The Festival will see over 35 works installed across the iconic Cockatoo Island, in the middle of Sydney Harbour. Audiences will experience live art, performance, sound, visual art, dance, animation, film and music.
The biennial Underbelly Arts Festival celebrates the work of over 100 early career artists. It is unique in that it supports exhibiting and performing artists with a program of residencies and workshops (The Lab) that culminates in a two-day festival of curated talks, tours and a program of music, food, kids activities and, for audiences, it’s the opportunity to experience dynamic new work by a diverse collection of bold new voices in contemporary art.
2015 will see over 35 works installed across the iconic Cockatoo Island, in the middle of Sydney Harbour. Audiences will experience live art, performance, sound, visual art, dance, animation, film and music that is immersive, participatory and site responsive from a collection of the best new artists in Australia and beyond. For the first time the festival will include an International Program, supported by the Keir Foundation, with work by artists from Switzerland, the Netherlands, the UK and Iran.
As part of this program, Underbelly Arts will welcome Gregory Stauffer and Bastien Gauchet through a programming partnership with Les Urbaines, Switzerland. Across their two-week residency, the artists will work site specifically to develop a spatial performance series in which they focus on process, measurement and anamorphosis.
Furthering connections with Western Europe, Underbelly Arts will play host to Josephine van Rheenen and De Dansers in partnership with Over Het Ij Festival. Across Cockatoo Island’s vast industrial terrain this performance will rework Betonder, developed site specifically at two previous locations—the industrial riverside upon Over Het Ij, and on the island of Terschelling for the Oerol Festival. Here De Dansers physically inhabit the uninhabitable, placing the vulnerability and softness of body against the harsh terrain of the Island’s docks.
Coming to Australia for the first time, UK rising star James Capper brings his interest in the aesthetics of mechanical power and hydraulics to a country built on the virtues of industry, and the historical homeground of that—the industrial precinct of Cockatoo Island. With his works HYDRA STEP and HYDRA SHUFFLE Capper draws influence from the Land art movement, dismissing traditional art materials to create a series of Earth Marking works that challenge art’s relationship to both the natural world and technology.
To complete Underbelly Arts’ inaugural international program, the festival will support the development of new work from Iran’s Shirin Abedinirad. Working across performance, video and installation, Abedinirad will build a pyramid of mirrors on Cockatoo Island, inspired by the Ziggurat in ancient Mesopotamia. The work offers a transformative view of the self, urging audiences to critically engage with the links between history and today.
This program continues a longstanding relationship with the Keir Foundation, a relationship that has supported the festival’s exponential growth as it enters its sixth iteration. These artists will join a program that showcases the work of more than 100 of the next generation of great Australian artists, working site-specifically in residence in the middle of Sydney Harbour. This program includes artists across performance, dance, installation, moving image, music, sound and sculpture, and is one of Australia’s premium development and showcase opportunities for early career artists.
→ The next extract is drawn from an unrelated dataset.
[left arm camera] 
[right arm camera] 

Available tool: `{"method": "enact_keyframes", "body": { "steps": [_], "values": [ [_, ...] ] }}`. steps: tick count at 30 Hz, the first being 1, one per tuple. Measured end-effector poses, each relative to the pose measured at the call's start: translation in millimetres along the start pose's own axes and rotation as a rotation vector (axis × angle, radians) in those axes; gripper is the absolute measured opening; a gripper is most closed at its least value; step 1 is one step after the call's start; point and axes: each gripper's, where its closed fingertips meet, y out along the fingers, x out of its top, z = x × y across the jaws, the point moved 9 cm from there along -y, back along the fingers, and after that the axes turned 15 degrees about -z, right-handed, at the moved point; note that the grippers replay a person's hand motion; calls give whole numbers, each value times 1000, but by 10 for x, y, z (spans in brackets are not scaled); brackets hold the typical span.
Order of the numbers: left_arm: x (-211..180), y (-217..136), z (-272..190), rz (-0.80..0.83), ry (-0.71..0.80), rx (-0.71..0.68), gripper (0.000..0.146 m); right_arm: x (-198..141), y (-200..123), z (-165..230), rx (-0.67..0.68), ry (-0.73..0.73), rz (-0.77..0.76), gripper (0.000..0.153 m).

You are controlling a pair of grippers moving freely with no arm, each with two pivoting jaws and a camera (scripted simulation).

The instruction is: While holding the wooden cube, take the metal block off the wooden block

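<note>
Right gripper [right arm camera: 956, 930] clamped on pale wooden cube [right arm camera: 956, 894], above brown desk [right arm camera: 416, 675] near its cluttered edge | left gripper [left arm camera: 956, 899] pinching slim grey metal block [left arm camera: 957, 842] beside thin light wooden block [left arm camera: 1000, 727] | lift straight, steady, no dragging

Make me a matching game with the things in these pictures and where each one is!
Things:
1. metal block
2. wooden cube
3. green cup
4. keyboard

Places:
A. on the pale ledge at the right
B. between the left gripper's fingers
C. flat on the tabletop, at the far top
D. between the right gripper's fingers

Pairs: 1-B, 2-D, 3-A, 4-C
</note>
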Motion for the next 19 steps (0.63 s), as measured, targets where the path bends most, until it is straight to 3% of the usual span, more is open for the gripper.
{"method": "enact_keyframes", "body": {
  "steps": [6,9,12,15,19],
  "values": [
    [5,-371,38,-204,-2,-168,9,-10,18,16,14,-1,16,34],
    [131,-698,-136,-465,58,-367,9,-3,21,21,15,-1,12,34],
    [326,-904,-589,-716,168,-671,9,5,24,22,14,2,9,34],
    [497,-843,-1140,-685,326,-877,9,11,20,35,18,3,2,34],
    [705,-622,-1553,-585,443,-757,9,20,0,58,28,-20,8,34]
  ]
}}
In 2015 Underbelly Arts matches its international program with a program that brings focus to the first Australians, featuring a selection of new work from Aboriginal artists.
About Underbelly Arts
Underbelly Arts was conceived in 2007 as a unique model that provides unparalleled opportunities to early career artists. Through a prioritisation of risk taking and exceptional artistic endeavour UA supports an emerging generation of artists in the development, creation and presentation of their work, and in connecting them with audiences and with other artists across Australia and internationally. UA is recognised for championing artists early in their careers and for introducing audiences, artists and industry to the work of Australia’s next great artists.